Times have changed, and the way we consume information has changed radically in the last 30 years. Yet, we still send our scientific studies as long dry two-column walls of text into the world.

Now, I know there are academic venues—especially in my world of computing research—that require authors to submit a 30 second video with their publication and have made some other attempts at communicating this knowledge. But most of the authors, even in my community, stop with these papers and the 20 minute talk—I’ll address the problems with these talks in a future post.

Back to the papers, who’s excited to read them? I have to read those papers to make a living—if you can call a Ph.D. stipend a living—and I still HATE reading them.

So, let me show you how I turned one of my papers into an Instagram post!

If you think it is impossible to turn an entire academic research paper into an Instagram post, then the answer is quite simply yes. However, you can take a piece of a paper—one research question—and put into an easily digestible post.

Let me walk you through what I did, and how you can replicate this yourself—after all I am a scientist!

start with an enticing phrase and an intruiging questions
Step 1. Your ‘cover’ image.

Start with an enticing phrase to capture the “scroller’s” attention. Hook them in with an intriguing question so they want to swipe to the next image.

Look at your favorite magazine cover for inspiration: WIRED, Forbes, Inc, GQ—for me personally.

Here’s what I did:

Title: Design with the World

Research Question: How to include anyone in the world in your user study?

What’s wrong with the world?
Step 2. The first piece of your paper: Motivation.

What problem(s) are you trying to solve?

What is the motivation behind your work?

The problem I am solving is: The number and diversity of participants in in-lab user studies is often limited.

The problem with in-lab user studies. Lack of diversity and number of partcipants.
What did you do?
Step 3. What did you do?
Optional: Show your work
Step 4. ‘try to’ show don’t tell

What did you do to address what is wrong with the world?

Did you run an empirical study? Invent a device or a piece of software? Did you formulate a new method?

Can you show your work?

This works great with artifact contributions. Screenshots of your software. A video of your device in action. Even a flowchart of your method works, as long as you can clearly capture it in a single frame.

I created an online platform that enables researchers to run user studies in a distributed fashion.

An image of the interface of the system I created
What did you learn? I.e., your results
Step 5. Show your results.

What’s the highlight result of your work?

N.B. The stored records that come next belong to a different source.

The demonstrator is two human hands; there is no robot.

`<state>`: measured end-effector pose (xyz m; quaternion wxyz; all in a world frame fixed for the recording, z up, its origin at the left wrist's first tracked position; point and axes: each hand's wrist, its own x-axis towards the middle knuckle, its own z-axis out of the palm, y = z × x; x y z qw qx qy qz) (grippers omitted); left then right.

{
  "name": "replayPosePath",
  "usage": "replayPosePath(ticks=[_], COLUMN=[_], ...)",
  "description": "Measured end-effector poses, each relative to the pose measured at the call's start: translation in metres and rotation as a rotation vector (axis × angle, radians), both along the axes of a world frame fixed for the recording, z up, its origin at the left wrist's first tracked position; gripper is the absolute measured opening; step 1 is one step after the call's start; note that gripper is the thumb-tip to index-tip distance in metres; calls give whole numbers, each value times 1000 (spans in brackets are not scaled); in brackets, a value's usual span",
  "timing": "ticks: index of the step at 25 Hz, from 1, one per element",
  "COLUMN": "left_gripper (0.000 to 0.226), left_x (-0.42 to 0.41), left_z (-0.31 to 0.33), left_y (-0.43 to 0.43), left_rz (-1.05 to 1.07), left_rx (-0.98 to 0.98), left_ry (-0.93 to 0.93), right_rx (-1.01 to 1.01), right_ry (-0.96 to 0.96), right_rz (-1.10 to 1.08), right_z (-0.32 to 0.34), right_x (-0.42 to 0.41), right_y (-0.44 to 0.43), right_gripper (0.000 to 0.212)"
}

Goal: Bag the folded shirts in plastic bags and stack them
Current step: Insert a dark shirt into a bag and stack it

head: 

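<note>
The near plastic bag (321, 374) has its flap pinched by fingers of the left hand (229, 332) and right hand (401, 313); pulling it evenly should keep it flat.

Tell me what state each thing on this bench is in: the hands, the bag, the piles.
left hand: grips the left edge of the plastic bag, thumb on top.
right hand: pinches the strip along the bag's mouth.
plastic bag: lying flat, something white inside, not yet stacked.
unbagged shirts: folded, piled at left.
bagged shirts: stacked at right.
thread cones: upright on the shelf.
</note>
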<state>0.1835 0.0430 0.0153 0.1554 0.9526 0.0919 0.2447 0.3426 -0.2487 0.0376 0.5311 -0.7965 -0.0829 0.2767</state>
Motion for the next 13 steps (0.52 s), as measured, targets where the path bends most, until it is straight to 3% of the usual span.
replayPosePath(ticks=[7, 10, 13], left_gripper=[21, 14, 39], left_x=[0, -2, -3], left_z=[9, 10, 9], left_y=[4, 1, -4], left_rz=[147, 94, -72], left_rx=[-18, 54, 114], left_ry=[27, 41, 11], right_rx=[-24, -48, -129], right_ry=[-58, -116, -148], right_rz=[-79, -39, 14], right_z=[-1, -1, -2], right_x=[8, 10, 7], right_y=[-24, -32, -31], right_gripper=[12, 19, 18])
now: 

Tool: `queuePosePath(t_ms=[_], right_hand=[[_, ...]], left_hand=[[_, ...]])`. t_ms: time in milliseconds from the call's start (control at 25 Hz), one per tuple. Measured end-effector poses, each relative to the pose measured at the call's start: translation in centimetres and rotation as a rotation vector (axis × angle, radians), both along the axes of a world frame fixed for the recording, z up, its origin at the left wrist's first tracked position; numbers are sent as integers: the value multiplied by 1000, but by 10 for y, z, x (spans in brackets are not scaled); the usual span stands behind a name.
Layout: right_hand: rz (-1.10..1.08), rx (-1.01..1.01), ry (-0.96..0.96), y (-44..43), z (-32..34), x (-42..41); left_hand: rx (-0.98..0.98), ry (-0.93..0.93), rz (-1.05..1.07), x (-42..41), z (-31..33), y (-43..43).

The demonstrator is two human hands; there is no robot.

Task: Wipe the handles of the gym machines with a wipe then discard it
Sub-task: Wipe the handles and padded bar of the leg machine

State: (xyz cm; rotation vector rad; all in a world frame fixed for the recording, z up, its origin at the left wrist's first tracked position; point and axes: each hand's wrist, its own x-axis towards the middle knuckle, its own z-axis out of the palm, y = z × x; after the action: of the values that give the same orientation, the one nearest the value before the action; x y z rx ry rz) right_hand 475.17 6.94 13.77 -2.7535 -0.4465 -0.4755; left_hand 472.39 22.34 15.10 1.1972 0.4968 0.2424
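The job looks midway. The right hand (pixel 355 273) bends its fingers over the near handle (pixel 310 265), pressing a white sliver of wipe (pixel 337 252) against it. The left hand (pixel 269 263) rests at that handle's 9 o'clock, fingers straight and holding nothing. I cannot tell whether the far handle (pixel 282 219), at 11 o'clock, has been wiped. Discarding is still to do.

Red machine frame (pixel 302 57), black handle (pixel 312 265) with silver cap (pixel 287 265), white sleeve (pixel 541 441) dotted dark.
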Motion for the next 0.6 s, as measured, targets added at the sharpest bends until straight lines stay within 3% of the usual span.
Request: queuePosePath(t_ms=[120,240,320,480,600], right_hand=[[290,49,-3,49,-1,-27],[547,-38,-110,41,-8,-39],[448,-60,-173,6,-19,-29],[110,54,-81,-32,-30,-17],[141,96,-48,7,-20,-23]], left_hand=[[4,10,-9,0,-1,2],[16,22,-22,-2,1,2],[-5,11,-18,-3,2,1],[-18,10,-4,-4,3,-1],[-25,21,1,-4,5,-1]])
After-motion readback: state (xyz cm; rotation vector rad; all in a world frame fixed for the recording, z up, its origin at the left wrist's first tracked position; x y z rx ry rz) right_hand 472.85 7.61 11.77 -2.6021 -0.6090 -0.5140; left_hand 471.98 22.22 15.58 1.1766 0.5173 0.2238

Specific to the research question in this post.

Here, I am showing my most impressive result as it relates to my research question: By stepping out of the lab and running distributed user studies, I was able to triple the number of participants and halve my run time.

Add a punchline. If you can.
Step 6. Add a punchline. If you can.

Can you add a punchline to drive your point home?

I love this quote from my favorite participant — P016!

P016 gave me a great soundbite!

A quote from one of my participants saying how much he enjoyed the experience of participanting in my study
How is the world a better place now because of your work?
Step 7. What are you contributing to the world?

How is the world a better place now because of your work?

In other words, what does your paper contribute?

To quote my own post, “Crowdlicit showed us that we can reach out from the lab and reach participants all over the world efficiently.”

Crowdlicit showed us that we can reach out from the lab and reach participants all over the world efficiently.
Step 8. Who are you?

Let people know who worked their butt off making this happen!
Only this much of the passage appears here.